The mandatory meeting was run by several people, most of them minorities, all of them having the term retention specialist in their job title. Before anyone passed out any ice cream, I learned that students of color struggle more in college than our white counterparts. I learned that, when combined with being from a low-income family—the case for some of us in that room, one specialist said—your chances of graduating college fall to somewhere around twenty percent. They told us to look around and imagine most of the people in that auditorium disappearing, and I did that, not really realizing that when Dana and Ruben looked at me, they were imagining me gone.

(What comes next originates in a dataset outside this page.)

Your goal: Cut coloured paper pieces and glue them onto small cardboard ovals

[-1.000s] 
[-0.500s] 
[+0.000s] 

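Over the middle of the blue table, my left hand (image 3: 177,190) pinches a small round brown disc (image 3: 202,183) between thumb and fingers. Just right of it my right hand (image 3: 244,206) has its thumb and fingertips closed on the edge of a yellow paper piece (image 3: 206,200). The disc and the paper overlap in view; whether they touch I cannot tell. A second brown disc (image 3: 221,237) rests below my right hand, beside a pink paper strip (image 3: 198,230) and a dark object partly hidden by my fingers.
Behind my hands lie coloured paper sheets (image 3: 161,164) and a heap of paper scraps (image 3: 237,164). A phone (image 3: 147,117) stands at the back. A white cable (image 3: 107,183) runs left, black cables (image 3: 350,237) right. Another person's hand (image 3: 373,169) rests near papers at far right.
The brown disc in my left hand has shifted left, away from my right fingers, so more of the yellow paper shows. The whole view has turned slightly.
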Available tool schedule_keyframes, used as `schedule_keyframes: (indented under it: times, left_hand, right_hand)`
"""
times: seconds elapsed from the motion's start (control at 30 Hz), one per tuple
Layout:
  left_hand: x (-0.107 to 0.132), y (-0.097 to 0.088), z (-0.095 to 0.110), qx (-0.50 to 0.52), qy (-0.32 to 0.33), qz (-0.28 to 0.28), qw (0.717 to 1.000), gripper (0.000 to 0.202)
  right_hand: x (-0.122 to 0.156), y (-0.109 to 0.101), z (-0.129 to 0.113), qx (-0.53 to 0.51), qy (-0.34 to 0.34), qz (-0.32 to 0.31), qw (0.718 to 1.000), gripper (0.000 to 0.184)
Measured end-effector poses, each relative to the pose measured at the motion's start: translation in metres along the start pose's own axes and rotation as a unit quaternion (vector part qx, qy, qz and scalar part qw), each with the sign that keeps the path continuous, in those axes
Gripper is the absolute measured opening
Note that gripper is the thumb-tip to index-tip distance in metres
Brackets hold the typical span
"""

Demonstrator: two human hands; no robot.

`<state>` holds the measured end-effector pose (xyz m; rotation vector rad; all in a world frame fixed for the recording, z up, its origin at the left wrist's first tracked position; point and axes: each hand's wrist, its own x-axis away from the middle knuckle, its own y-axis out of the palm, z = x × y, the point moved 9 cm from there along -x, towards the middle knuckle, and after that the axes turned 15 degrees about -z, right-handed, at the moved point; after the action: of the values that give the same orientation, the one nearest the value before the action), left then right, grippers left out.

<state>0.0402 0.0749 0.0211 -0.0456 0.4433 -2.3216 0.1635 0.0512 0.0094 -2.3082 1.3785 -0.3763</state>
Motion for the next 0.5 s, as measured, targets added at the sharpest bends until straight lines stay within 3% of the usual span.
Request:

We learned that the high schools some of us went to, because they were in low-income areas, probably did not prepare us for the rigorous coursework we would soon encounter. We were told to use the writing center, the various tutoring centers. We were told we had to do our homework, told we had to go to class. Dana whispered to Ruben, Is this a fucking joke? I don’t need to hear this! And I sort of felt the same way, but she was the one to get up and storm out of the auditorium, Ruben ducking out a minute after her. No one stopped either of them. I ended up leaving once the ice cream came out, ashamed that some important people at Rawlings felt we needed this meeting, needed to hear things that, the moment after they were said, seemed painfully obvious. I didn’t even stay to sit with Jaquelin, who’d written down every word—get plenty of sleep, take advantage of your professor’s office hours—and who I left alone with her bowl of ice cream. I hadn’t seen her again, not since that day. Not in any of my classes, not even in the dining hall. I hadn’t even bothered to look for her at the airport or on the campus shuttle—I knew without her saying so that her work-study money was being sent home, that she had to stick to her budget in a way I didn’t.